* [Work to complete]
Gather every line below where "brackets" appears.

* [Source records]
******************************
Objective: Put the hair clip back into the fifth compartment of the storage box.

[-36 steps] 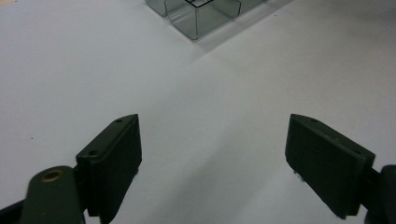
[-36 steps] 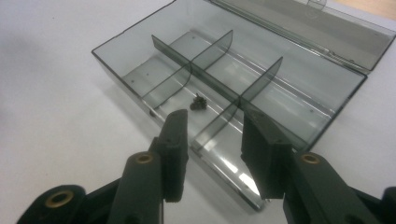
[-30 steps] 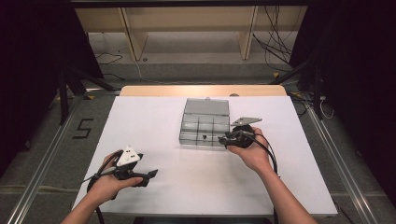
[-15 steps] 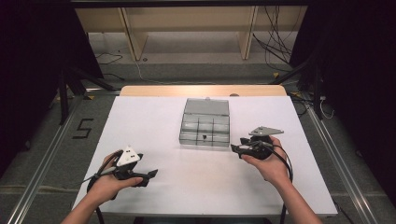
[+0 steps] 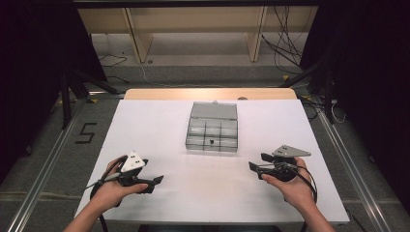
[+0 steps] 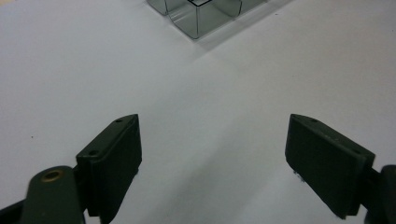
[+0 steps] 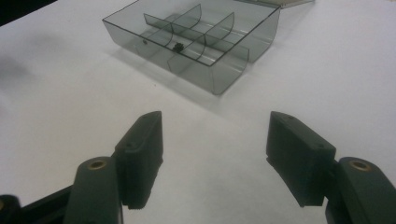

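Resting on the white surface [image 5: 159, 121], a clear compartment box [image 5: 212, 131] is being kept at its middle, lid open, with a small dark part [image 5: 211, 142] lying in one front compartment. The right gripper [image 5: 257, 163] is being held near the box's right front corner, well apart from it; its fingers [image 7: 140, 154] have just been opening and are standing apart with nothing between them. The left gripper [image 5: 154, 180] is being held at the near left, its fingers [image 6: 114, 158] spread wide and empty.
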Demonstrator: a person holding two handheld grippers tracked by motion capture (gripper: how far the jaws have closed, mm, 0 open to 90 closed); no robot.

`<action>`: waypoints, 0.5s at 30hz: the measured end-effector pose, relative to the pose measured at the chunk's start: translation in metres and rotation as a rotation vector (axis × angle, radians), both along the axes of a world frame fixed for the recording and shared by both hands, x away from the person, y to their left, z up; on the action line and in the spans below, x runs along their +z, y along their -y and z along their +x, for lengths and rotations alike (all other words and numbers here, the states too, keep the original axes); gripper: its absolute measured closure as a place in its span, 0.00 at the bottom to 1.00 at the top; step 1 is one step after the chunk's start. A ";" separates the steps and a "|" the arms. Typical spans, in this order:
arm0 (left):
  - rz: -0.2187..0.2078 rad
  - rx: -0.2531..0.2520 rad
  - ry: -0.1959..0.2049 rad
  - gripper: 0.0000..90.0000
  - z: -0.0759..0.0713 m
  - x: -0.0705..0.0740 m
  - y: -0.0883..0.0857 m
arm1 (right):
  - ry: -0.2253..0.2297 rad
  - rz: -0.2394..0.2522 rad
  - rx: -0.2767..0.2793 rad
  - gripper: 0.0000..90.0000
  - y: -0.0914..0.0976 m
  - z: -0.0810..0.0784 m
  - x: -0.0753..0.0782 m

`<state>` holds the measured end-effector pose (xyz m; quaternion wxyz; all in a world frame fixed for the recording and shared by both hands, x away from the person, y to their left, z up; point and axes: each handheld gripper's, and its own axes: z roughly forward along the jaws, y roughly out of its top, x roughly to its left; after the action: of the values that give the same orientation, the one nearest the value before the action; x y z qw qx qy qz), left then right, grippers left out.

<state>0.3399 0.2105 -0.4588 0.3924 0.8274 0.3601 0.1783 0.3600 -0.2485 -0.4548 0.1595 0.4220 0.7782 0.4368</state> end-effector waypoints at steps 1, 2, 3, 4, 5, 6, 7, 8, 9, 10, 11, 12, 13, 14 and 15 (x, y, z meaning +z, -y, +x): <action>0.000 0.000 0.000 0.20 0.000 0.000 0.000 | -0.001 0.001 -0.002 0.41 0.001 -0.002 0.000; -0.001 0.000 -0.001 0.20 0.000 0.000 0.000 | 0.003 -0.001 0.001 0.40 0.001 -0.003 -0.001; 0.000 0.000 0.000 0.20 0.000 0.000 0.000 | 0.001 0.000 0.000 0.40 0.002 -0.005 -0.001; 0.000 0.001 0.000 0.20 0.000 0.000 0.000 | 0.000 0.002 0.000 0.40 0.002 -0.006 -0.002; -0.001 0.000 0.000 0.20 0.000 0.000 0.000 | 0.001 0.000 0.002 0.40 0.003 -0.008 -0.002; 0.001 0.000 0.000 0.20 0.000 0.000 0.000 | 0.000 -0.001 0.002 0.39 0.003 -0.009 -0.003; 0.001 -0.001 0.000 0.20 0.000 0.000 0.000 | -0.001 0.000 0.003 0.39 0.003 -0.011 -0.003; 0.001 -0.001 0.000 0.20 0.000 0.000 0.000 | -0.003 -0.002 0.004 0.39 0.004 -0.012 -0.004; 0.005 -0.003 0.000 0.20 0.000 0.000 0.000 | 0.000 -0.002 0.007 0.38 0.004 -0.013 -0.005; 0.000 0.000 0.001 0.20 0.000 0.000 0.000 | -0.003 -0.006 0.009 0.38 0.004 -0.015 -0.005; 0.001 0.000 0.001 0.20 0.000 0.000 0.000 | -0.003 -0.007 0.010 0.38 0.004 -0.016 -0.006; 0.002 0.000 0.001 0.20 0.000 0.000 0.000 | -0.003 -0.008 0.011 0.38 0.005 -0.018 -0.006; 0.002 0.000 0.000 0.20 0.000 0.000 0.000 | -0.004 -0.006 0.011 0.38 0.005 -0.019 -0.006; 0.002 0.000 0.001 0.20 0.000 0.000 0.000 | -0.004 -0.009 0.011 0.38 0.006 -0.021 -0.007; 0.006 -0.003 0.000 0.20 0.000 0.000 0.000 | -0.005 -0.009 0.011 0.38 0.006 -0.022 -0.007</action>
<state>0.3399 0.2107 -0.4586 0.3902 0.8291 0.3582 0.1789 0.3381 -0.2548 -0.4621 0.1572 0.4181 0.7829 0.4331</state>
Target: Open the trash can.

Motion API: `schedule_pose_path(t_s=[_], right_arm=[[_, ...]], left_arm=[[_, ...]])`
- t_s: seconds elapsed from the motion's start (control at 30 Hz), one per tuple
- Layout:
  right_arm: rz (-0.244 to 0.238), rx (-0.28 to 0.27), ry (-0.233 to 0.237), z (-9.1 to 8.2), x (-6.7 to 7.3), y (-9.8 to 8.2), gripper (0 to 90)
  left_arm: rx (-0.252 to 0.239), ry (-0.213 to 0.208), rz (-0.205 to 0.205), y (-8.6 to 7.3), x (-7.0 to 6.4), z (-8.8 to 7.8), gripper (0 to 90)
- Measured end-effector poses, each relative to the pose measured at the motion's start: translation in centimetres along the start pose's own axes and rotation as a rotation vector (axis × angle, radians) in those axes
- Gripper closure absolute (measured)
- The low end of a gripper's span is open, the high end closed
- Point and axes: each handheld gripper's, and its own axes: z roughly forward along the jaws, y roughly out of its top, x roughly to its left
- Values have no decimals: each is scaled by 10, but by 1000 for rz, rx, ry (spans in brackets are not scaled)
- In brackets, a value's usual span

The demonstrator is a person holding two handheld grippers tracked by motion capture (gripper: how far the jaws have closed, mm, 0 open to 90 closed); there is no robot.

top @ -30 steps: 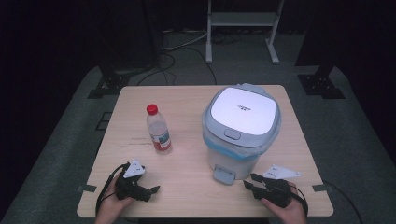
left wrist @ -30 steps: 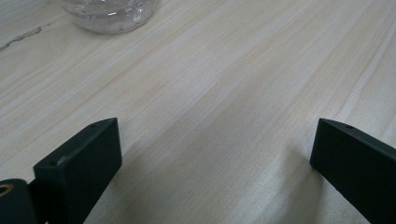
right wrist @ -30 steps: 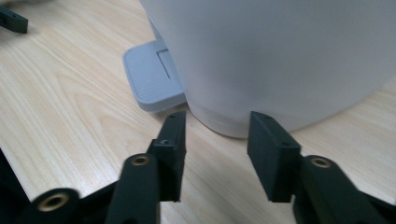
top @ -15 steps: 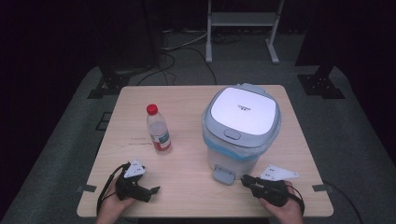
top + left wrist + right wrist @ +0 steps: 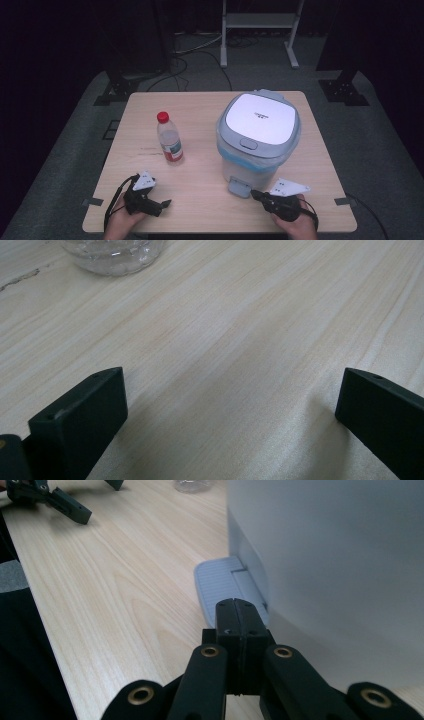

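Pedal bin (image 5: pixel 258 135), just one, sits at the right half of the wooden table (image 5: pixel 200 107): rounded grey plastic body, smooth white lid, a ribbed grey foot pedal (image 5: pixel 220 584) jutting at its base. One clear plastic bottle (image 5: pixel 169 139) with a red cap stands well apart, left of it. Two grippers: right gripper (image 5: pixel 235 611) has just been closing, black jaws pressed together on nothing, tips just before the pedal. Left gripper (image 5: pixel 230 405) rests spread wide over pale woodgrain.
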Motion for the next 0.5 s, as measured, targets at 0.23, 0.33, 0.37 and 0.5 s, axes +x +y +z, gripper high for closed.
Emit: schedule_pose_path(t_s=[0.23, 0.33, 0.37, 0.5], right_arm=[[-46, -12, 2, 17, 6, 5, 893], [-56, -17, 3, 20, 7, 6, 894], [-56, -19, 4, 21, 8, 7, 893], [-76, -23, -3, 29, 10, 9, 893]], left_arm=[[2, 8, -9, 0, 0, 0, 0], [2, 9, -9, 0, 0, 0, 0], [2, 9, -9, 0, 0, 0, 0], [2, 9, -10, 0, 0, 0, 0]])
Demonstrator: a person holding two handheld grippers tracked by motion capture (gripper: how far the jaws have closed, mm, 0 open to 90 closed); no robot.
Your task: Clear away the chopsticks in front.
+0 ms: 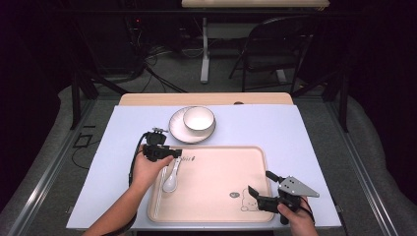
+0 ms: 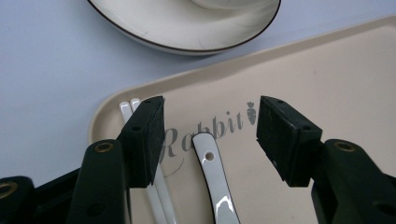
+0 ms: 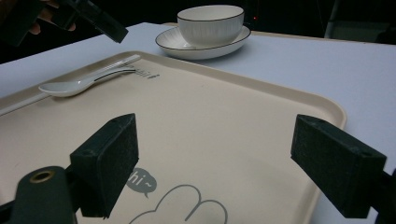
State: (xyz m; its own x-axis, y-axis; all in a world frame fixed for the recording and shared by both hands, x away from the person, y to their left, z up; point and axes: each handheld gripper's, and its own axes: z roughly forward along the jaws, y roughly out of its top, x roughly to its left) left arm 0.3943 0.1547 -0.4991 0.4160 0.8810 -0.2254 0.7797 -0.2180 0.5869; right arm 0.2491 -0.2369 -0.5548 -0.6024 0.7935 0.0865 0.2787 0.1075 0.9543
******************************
* [Solution below]
- Values have no decimals: each is scaled by 10, but by 1000 for rz, rx, ry (spans in brackets are not scaled)
- In brackets, a value's usual span

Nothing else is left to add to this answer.